91# requires-python = ">=3.10"
92# dependencies = [
93# "requests>=2.31.0",
94# "flask>=3.0.0",
95# ]
96#
97# [project.optional-dependencies]
98# dev = [
99# "pytest>=7.0",
100# "ruff>=0.1.0",
101# "mypy>=1.0",
102# ]
103
104# ============================================================
105# .gitignore essentials for Python
106# ============================================================
107# .venv/
108# __pycache__/
109# *.pyc
110# .env
111# *.egg-info/
112# dist/
113# build/
114# .mypy_cache/
115# .pytest_cache/

🏋️ Practice Exercise

Exercises:

  1. Install Python 3.12+ using pyenv (or your platform's preferred method). Verify with python --version.

  2. Create a new project directory with a virtual environment using python -m venv .venv.
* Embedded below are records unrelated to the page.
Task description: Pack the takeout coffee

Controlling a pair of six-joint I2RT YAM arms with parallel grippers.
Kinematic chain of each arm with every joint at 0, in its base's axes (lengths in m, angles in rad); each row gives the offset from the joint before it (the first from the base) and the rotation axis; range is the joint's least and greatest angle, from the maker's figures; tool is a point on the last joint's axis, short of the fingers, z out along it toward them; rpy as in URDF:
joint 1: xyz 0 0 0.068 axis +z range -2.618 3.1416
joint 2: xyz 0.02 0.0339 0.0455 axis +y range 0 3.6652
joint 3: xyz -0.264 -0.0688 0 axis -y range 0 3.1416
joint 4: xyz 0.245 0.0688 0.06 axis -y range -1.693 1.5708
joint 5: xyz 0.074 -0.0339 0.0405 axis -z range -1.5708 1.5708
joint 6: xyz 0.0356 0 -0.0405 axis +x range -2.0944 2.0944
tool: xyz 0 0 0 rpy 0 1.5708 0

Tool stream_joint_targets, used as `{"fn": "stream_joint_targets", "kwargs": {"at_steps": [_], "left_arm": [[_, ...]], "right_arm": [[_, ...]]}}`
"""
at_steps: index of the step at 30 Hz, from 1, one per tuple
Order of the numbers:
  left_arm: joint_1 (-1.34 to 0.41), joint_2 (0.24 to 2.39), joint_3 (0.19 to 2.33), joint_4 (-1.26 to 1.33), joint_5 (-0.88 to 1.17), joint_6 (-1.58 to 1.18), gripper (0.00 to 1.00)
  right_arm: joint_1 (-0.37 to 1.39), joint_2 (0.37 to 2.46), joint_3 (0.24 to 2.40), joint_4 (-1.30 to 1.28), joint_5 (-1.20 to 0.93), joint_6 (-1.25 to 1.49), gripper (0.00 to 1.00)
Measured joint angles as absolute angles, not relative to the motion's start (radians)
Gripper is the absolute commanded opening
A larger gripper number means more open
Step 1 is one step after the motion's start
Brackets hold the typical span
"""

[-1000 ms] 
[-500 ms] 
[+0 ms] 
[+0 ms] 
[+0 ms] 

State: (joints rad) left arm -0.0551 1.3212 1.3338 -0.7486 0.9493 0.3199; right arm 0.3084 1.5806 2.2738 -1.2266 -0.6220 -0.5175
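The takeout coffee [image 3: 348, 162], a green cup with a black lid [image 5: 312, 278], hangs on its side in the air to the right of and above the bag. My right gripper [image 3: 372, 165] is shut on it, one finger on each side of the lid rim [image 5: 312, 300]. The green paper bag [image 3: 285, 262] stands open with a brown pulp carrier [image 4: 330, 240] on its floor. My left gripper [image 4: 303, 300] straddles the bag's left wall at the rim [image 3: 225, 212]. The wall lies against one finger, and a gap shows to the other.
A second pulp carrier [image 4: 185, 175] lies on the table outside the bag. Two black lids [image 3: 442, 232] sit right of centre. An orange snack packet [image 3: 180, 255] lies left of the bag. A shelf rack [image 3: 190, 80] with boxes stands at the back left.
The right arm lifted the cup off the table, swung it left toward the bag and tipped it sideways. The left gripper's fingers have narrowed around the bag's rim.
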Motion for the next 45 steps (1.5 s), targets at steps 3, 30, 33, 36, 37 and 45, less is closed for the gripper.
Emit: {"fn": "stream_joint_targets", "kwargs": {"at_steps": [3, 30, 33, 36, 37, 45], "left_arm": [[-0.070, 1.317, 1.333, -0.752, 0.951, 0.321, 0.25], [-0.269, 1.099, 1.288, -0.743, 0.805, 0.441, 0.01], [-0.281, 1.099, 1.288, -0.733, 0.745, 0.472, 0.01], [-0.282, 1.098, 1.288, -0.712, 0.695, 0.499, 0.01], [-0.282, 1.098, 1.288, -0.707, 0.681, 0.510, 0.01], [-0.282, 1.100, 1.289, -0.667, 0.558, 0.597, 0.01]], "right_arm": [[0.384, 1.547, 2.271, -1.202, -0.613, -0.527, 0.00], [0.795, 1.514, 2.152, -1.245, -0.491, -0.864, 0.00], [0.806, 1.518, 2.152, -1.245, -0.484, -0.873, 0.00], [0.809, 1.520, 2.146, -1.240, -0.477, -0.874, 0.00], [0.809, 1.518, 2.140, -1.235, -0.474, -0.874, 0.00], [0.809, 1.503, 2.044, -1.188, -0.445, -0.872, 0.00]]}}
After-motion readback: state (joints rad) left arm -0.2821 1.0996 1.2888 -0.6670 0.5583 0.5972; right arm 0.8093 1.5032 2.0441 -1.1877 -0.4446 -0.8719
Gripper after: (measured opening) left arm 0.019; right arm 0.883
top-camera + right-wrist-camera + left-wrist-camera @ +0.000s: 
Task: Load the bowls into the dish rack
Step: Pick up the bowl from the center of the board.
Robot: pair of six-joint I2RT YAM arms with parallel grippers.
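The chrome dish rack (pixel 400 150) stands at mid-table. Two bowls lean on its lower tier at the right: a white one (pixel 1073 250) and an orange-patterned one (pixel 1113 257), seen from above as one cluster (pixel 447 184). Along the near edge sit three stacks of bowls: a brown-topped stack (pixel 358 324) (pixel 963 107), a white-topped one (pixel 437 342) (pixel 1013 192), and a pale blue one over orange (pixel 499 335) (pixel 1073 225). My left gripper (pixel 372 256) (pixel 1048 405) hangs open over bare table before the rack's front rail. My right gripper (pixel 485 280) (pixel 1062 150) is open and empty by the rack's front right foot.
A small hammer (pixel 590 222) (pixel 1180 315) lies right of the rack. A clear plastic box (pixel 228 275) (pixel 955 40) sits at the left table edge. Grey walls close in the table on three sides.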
Activate it, install requests and rich, then freeze dependencies to requirements.txt.

  3. Write a pyproject.toml for a sample project with at least 3 dependencies and separate dev dependencies.

  4. Try uv: install it, create a new project with uv init, add a dependency, and run a simple script.

  5. Set up VS Code for Python: install the Python extension, configure the interpreter to your venv, and verify that linting and IntelliSense work.

  6. Create a proper .gitignore for a Python project. Explain why each entry is important.

⚠️ Common Mistakes

  • Installing packages globally with pip install instead of using a virtual environment. This leads to version conflicts between projects.

  • Forgetting to activate the virtual environment before installing packages — packages end up in the global Python instead of the project's .venv.

  • Committing .venv/ or __pycache__/ to git. These should always be in .gitignore.

  • Using pip freeze > requirements.txt without a virtual environment — it dumps ALL globally installed packages, not just project dependencies.

  • Not pinning dependency versions. requests today might be 2.31, but requests tomorrow might break your code. Use == or >=,< version specifiers.